平助は、今まで歩き続けてきた道を振り返るように瞳を閉じる。
そして再び目を開けて、私を振り返り……。


「……でも、こいつと一緒にいて、わかったんだ。オレは人間じゃなくなったけど……、戦う以外にもできることはあるんだって。」

「…………そうか。そう言うからには、何か目的でもあるんだな、おまえら。」

『うん。私たちはこれから、私の故郷、汐見の里を目指すつもり。その地の水には、羅刹の狂気を抑える力があるかもしれないの。私のじい様の力でも、もしかしたらどうにかなるかもしれない。』

「オレが生き延びる方法があるかもしれねえんなら……全部試してみてえんだ。今のオレは戦って死ぬんじゃなく、生きたいんだ。こいつと一緒に……」

「…………」


土方さんは、静かに目を閉じたまま、考え事をしている様子だった。
きっと、彼の胸の中には、今までの多くの出来事が去来しているのだと思う。
長い沈黙の後、土方さんは、私に問いかけてきた。


「……千華、おまえもそれで納得してるのか?」

『ええ、迷いはないわ。』


私はしっかりと頷いてから、まっすぐに土方さんを見返す。


『今だから言えることだけど……最初はね、ただ傍にいたいだけで皆についてきた。でも、過ごしていくうちに思ったの。皆と泣いて笑って……一緒にいれるこの新選組が、大切なんだって。』

「…………」

『だけど……、平助はもっともっと大切な人なの。そんな彼と、これからもずっと一緒にいたいから……平助が生きる道を、二人で探したい。』

「オレもーー」


口を開こうとした平助の言葉を、土方さんは遮った。


「平助、千華。
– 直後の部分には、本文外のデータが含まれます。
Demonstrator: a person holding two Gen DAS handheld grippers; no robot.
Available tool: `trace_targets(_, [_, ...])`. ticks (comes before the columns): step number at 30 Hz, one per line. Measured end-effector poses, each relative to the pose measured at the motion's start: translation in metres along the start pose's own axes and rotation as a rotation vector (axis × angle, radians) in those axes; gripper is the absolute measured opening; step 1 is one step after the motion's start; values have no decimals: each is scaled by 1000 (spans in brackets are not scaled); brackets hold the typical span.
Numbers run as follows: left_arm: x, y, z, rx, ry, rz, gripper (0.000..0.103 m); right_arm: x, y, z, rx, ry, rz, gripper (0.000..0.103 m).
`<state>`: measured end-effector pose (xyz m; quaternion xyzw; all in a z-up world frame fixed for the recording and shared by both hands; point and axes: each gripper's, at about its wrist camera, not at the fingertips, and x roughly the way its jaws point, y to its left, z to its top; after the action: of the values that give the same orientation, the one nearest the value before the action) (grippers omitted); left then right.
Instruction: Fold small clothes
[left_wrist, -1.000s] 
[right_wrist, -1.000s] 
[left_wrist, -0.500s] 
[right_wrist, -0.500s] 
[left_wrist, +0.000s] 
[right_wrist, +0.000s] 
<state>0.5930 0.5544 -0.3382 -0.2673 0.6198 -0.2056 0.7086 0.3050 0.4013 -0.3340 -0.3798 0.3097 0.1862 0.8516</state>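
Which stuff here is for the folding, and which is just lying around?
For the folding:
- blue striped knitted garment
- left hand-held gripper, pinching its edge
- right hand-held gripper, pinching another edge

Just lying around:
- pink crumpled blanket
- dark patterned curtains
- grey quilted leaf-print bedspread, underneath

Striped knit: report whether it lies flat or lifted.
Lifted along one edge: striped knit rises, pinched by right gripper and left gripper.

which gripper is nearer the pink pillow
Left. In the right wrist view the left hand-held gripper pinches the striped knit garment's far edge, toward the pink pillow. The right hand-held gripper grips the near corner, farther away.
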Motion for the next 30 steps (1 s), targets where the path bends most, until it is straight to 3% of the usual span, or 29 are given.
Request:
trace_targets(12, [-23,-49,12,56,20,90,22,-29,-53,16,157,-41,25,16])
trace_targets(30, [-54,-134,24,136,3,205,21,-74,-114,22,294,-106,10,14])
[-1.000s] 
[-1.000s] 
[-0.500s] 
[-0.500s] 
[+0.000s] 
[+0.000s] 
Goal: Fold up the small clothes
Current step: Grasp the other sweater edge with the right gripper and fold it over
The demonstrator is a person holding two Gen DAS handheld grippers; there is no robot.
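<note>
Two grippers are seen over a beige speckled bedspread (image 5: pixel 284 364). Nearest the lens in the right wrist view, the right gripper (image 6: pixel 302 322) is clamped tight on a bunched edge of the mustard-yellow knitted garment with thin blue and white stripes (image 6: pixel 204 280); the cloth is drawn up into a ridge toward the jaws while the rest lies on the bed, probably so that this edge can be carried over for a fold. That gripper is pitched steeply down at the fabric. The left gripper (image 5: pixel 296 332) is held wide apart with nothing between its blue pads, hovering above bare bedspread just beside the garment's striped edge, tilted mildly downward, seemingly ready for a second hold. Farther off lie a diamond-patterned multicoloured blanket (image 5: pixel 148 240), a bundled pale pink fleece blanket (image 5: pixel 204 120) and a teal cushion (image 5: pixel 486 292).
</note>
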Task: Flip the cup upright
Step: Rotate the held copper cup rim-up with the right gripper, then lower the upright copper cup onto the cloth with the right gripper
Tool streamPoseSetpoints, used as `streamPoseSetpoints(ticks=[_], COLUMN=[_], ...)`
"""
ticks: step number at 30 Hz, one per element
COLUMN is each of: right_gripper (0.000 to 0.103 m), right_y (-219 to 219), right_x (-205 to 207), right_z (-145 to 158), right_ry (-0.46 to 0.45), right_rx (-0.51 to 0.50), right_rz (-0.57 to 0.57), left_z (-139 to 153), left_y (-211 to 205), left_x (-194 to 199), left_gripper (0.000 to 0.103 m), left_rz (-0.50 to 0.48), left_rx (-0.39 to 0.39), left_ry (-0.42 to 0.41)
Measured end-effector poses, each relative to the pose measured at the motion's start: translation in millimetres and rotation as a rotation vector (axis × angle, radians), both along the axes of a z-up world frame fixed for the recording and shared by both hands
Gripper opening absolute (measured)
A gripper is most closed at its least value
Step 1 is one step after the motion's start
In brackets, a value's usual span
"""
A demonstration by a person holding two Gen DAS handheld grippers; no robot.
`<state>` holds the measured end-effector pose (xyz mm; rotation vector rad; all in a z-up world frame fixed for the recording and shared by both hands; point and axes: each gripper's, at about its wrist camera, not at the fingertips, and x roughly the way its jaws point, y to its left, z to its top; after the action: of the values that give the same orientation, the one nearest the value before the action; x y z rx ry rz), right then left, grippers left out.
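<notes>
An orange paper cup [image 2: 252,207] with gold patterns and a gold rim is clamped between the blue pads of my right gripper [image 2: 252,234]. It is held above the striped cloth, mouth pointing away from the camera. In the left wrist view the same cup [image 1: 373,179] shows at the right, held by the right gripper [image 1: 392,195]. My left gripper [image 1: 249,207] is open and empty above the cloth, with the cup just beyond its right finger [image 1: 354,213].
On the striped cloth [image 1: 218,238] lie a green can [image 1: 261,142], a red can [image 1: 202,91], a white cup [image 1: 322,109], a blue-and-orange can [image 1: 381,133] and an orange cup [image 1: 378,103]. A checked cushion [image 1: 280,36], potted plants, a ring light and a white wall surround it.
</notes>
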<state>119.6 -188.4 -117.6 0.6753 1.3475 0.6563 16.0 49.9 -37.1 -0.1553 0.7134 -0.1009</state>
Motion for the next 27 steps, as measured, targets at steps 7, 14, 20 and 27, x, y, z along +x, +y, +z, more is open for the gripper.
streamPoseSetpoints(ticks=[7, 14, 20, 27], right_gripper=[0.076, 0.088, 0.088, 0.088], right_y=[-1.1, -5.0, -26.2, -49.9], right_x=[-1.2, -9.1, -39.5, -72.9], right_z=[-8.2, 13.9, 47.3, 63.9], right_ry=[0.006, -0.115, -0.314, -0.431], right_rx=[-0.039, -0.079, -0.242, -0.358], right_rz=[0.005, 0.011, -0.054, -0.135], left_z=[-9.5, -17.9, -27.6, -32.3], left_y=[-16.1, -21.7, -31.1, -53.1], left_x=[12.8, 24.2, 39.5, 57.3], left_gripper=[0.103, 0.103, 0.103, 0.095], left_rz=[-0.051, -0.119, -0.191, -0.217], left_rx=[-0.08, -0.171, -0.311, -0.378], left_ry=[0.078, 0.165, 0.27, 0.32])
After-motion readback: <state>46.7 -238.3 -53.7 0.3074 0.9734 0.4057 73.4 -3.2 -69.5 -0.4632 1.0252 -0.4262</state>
さっきの報告に間違いがねえんなら、鬼どもがこの戦に関わることはねえんだな?」

『うん。本来なら鬼は、人間の戦いには関わることはないから。』

「鬼は手を引いて、羅刹隊は滅んだか。……じゃあこれ以上、おまえらがこの戦に関わる必要なんてねえよ。平助は油小路で死んだことになってる。鬼の千華も、これ以上戦いに関わる必要もねえ。……好きなように、どこへでも行っちまえ。」


そう言って、柔らかく瞳を細めたその顔こそがーー。
不器用な土方さんの送り出し方なのだと思う。
これから先も、厳しい戦いが待ち受けているというのに……。
彼はこうして、私たちを快く送り出してくれる。
その気持ちを言葉にするとーー。


「土方さん……。今まで、ありがとうございました……!」

『ありがとうございました……!』


ーーこの言葉にしか、ならなかった。